In view of their immunodeficiency, HIV-infected patients were the first to be studied and shown to have abnormally low mean plasma cysteine and intracellular glutathione levels (6, 10). The net loss of sulfur amino acids in HIV infection was determined by the sulfur content of the urine and by the release of sulfate from the skeletal muscle tissue of the lower extremities into the blood. These studies indicated that the muscle of HIV patients is the major site of elevated cysteine catabolism (1). It has been estimated that the muscle tissue of an HIV-infected patient with a body weight of ∼70 kg produces, on the average, an excessive amount of sulfate equivalent to a daily catabolism of >5 g cysteine per day (1). SIV-infected rhesus monkeys were also found to have abnormally low cysteine and glutathione levels (11) and increased muscular sulfate levels (15). The abnormally low cysteine and glutathione levels were subsequently confirmed by Len and Lee Herzenberg at Stanford University and several other laboratories. In view of these findings, Dr. Dröge proposed to treat HIV-infected patients with a cysteine derivative such as NAC (5, 24). In cooperation with various clinical partners, Dr. Dröge performed two randomized, placebo-controlled clinical studies on the effects of NAC in asymptomatic HIV-infected patients with and without antiretroviral therapy, respectively (2). Both studies showed that NAC treatment enhanced several immunological functions and restored the natural killer cell activity to almost normal levels (2). Preliminary evidence suggests that partial cysteine depletion may also occur in other viral infections and may possibly be one of the strategies that viruses are using to escape the immune system.

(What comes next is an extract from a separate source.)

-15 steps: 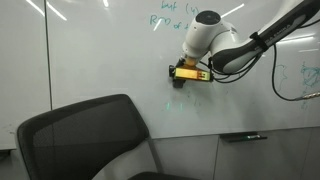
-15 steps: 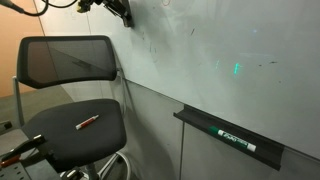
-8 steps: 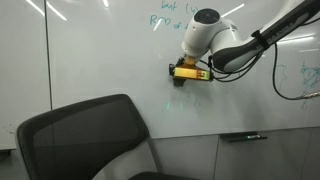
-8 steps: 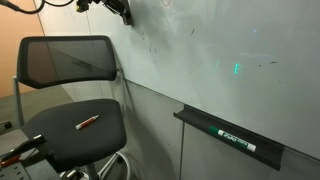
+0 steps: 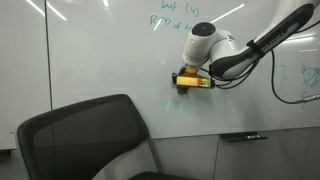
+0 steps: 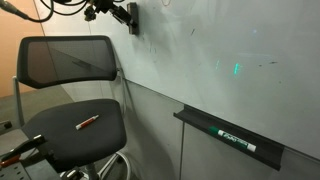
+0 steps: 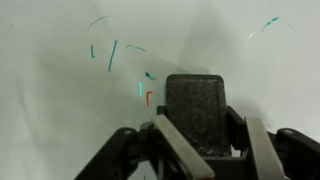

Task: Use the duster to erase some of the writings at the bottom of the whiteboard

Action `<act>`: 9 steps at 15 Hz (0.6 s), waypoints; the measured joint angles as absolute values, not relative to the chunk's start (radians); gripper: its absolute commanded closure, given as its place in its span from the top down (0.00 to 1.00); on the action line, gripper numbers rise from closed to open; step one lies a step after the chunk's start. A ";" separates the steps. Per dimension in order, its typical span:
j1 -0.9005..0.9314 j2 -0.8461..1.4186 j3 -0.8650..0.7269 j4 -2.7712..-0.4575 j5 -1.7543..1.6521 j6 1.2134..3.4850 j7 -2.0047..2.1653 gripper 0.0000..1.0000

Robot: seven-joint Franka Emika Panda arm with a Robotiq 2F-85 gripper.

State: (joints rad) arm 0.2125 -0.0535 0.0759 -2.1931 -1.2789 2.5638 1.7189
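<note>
My gripper is shut on the duster, a yellow and black block with a dark grey felt pad, and holds it at the whiteboard. It also shows at the top of an exterior view. In the wrist view my gripper has the pad between its two fingers. The writings, faint teal strokes, lie just above and left of the pad, with a small orange mark beside it. Larger green words sit higher on the board.
A black mesh office chair stands in front of the board, with a red pen on its seat. A narrow ledge holds a marker, which also shows in an exterior view. A cable hangs by the arm.
The gripper with the duster has moved slightly down and sideways along the board. Its grip on the duster is unchanged.
</note>
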 measured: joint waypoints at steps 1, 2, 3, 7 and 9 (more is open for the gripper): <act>0.208 -0.052 0.082 -2.192 -1.275 2.561 1.721 0.33; 0.204 -0.052 0.085 -2.192 -1.272 2.561 1.723 0.33; 0.202 -0.052 0.088 -2.192 -1.271 2.559 1.726 0.33; 0.197 -0.067 0.100 -2.192 -1.271 2.534 1.758 0.33; 0.195 -0.085 0.104 -2.194 -1.274 2.516 1.780 0.33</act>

Oxidative stress is also involved in inflammatory bowel disease as indicated by the abnormally low level of intestinal glutathione biosynthesis in patients with morbus Crohn and ulcerative colitis (31).

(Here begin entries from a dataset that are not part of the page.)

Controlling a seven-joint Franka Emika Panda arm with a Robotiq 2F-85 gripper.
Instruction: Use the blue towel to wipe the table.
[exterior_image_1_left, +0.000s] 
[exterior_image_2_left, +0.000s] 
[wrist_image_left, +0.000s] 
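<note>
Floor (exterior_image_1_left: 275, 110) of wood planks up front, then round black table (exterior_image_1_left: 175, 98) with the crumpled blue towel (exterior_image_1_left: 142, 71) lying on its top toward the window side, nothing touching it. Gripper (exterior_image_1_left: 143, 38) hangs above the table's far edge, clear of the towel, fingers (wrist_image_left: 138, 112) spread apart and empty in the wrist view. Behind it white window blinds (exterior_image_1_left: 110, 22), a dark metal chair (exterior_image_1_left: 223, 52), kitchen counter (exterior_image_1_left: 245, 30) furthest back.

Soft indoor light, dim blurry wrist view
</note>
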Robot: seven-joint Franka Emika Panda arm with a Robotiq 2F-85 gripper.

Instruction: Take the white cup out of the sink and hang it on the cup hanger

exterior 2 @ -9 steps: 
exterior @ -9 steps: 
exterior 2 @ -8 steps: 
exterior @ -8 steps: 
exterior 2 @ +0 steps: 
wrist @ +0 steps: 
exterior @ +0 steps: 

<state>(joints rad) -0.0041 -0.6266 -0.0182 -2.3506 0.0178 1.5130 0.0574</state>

In cancer patients, oxidative stress can be both a curse and a blessing. Oxidative stress plays a major role in the tumor toxic effects of chemotherapy and radiotherapy but, incidentally, has a substantial adverse effect on the host tissue of the patient. In cooperation with several clinical partners, Dr. Dröge has shown that the loss of body cell mass (cancer cachexia) is correlated with an oxidative shift in plasma redox status and reversed by treatment with the glutathione precursor NAC (16) or a cysteine-rich protein (32). Incidentally, treatment with a cysteine-rich protein increased survival, handgrip force, and quality of life parameters when compared with casein, a widely used protein supplement low in cysteine (32).

Conspicuous changes in the hepatic glutathione and sulfate concentrations were found in tumor-bearing cachectic mice (17). Similar changes were induced in mice by injection of IL-6.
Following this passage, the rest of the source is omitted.